Therefore, vitamin D supplementation is recommended for patients receiving antiresorptive therapy. Treatment regimens in published repeated-dose clinical studies of denosumab consistently require that individuals treated with denosumab receive daily calcium supplementation (0.5 to 1.0 g or more) and at least 400 to 800 IU of vitamin D (cholecalciferol and and/or ergocalciferol) to prevent hypocalcemia. Calcium and vitamin D supplementation recommendations for denosumab-treated individuals are included in the FDA-approved denosumab label. However, currently available oral vitamin D supplements are not optimal for increasing and maintaining 25-hydroxyvitamin D or 1,25-dihydroxyvitamin D serum concentrations at desired concentrations. The latest announcement from Health Canada highlights the inadequacy of currently available vitamin D supplements to completely alleviate hypocalcemia in individuals treated with denosumab. Postmarketing cases of severe symptomatic hypocalcemia have been reported in , with a rate estimated at 1 to 2%, including some fatal cases.

Another side effect of antiresorptive drugs and other drugs that increase the risk of hypocalcemia is secondary hyperparathyroidism (SHPT). A decrease in serum calcium can lead to an increase in the production of PTH. High PTH concentrations frequently occur in patients treated with antiresorptive drugs, suggesting an increased vitamin D requirement. Regulation of blood calcium requires the production of sufficient amounts of calcitriol, which stimulates intestinal absorption of dietary calcium and stimulates renal reabsorption of calcium. Consistent with increased PTH, calcitriol also mobilizes bone calcium. Producing adequate amounts of calcitriol requires an adequate supply of the precursor, calcifediol, and the first sign of insufficient calcitriol production is an increase in plasma PTH. PTH stimulates the expression of CYP27B1 in the kidney, and thus, enhances the conversion of calcidiol to calcitriol.
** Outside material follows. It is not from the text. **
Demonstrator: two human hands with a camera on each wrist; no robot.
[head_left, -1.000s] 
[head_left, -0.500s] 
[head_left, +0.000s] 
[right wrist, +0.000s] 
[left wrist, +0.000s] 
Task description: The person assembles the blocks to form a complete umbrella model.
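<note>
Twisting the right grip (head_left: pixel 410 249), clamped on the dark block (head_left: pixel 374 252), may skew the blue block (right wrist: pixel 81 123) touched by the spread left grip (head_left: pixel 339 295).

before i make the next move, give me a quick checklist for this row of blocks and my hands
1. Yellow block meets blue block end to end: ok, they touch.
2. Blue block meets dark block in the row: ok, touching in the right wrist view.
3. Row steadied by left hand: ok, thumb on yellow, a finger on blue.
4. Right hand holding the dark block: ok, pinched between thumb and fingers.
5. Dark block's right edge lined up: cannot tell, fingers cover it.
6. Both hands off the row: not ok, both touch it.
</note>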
When the serum calcitriol concentration returned to an appropriate concentration, PTH secretion decreased. If serum calcitriol concentrations cannot be corrected, as in the case of calcidiol insufficiency (ie, vitamin D insufficiency), plasma PTH remains elevated, causing continued mobilization of bone calcium. A recent study (Berruti et al. (2012) Oncologist 17, 645-652) reported that 82% to 90% of individuals with bone metastases from prostate cancer treated with zoledronic acid showed an increased the PTH. Increased PTH was inversely correlated with survival. Patients receiving antiresorptive therapy Even though the prevalence and persistence of SHPT supplementation with vitamin D and calcium suggest that an appropriate supplementation regimen has not been clearly defined for this patient population, and the efficacy of antiresorptive drugs is limited even by mild hypocalcemia and and/or restrictions on SHPT.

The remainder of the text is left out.